It was the worst week for the equity market since early February, with the S&P 500 declining 4.1%, erasing over half the gains for the year. Only a relief rally of over 1% in the last hour of trading Friday allowed the index to break a six-day losing streak. The twin headwinds of rising rates and trade tensions uprooted the pillar of strong corporate earnings, as cautionary language from third quarter reports undermined future growth expectations. PPG set the tone on Monday morning, cautioning that third quarter earnings were going to be negatively affected by rising costs and softening overall demand in China. The Luxury Goods space was also under intense selling pressure after LVMH issued cautious commentary on China during a conference call on Wednesday, noting that customs officials are more rigidly enforcing rules on bringing goods back into the nation. Despite the rough start to earnings season, the consensus still calls for a robust 19.2% blended S&P earnings growth for the third quarter, although those estimates as well as the estimates for the fourth quarter have been softening. Meanwhile the Fed has remained firm on its plan to continue to raise short-term rates, potentially now playing the role of the scapegoat for the decline in the market (according to President Trump “The problem, in my opinion, is Treasury and the Fed. The Fed is going loco, and there’s no reason for them to do it”). The recent swoon did seem to have been sparked by Fed Chair Powell’s remark on October 3rd that policy was a “long way from neutral” and added “we may go past neutral”. I’m not sure if that statement was “loco”, but it certainly sounds more hawkish than anything from a Fed Chair in the last ten years.
I’m not a chartist, but it looks like the short-term uptrend was clearly violated last week, with perhaps a new support level established on Thursday and Friday.
Taking a longer-term perspective, the recent decline seems less dramatic, with the long-term bull market still intact, as indicated by the Ten-year chart for the S&P:
Corporate earnings will be in focus, with about 7% of the S&P 500 reporting third quarter results. Given the recent weakness in the stock market, it is possible that the White House might modify its trade tone, as President Trump was previously emboldened by the market’s rise in the face of the trade war with China. The economic calendar is busy, with U.S. retail sales, manufacturing index, industrial production, housing starts, and leading indicators all set for release. The FOMC meeting minutes will be out on Wednesday, which will carefully be analyzed given the recent hawkish narrative overhanging the market.
Stocks in the News:
Whereas approximately 80% of our 110 portfolio companies declined during the week, only one holding moved more than 10%.
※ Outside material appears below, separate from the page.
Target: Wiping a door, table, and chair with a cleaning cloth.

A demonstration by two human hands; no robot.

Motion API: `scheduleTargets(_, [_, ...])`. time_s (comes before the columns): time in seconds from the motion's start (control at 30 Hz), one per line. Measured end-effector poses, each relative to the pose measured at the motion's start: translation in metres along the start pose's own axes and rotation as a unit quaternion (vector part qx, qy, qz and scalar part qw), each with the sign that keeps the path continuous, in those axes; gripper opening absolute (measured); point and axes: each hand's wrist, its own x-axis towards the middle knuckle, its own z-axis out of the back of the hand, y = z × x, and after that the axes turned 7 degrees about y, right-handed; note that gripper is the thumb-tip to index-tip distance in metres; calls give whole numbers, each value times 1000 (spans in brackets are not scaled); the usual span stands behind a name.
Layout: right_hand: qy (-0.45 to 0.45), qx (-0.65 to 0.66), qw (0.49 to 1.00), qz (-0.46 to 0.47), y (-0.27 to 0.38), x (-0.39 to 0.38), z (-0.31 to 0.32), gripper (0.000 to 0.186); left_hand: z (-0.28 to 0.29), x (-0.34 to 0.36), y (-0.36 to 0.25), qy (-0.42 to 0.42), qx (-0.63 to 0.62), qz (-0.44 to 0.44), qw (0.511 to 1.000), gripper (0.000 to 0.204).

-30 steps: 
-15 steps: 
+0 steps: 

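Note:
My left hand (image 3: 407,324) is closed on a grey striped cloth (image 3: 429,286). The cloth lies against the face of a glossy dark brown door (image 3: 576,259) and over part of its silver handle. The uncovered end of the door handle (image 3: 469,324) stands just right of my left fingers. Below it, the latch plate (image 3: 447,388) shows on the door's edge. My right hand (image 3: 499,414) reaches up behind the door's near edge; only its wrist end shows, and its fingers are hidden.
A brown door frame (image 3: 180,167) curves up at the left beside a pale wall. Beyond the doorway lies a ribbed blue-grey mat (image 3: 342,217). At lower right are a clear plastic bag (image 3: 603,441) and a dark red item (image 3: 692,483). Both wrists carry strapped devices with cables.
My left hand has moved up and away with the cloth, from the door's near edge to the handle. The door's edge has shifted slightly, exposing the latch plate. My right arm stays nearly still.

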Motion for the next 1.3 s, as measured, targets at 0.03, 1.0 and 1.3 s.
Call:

American Airlines Group, Inc. (AAL) -12.9%: Shares are now down 39.5% this year and are trading at the Airline sector’s lowest P/E (8.9x) and P/S (0.34x) ratios. The Company does carry a substantial debt load, which could be concerning investors in the face of rising interest rates, one offset to American Airlines debt levels is the planes they own or lease; airline debt is highly-collateralized by equipment and hard assets. In the short-term, hundreds of flights were cancelled due to the tropical storms (although this should have minimal impact on earnings). Third quarter results are scheduled to be released on October 26. American Airlines Group operates over 6,000 flights per day to more than 300 destinations across the world from hubs in Charlotte, Chicago, Dallas/Fort Worth, Los Angeles, Miami, New York, Philadelphia, Phoenix and Washington, D.C. AAL is a 2.5% holding in the North Star Opportunity Fund.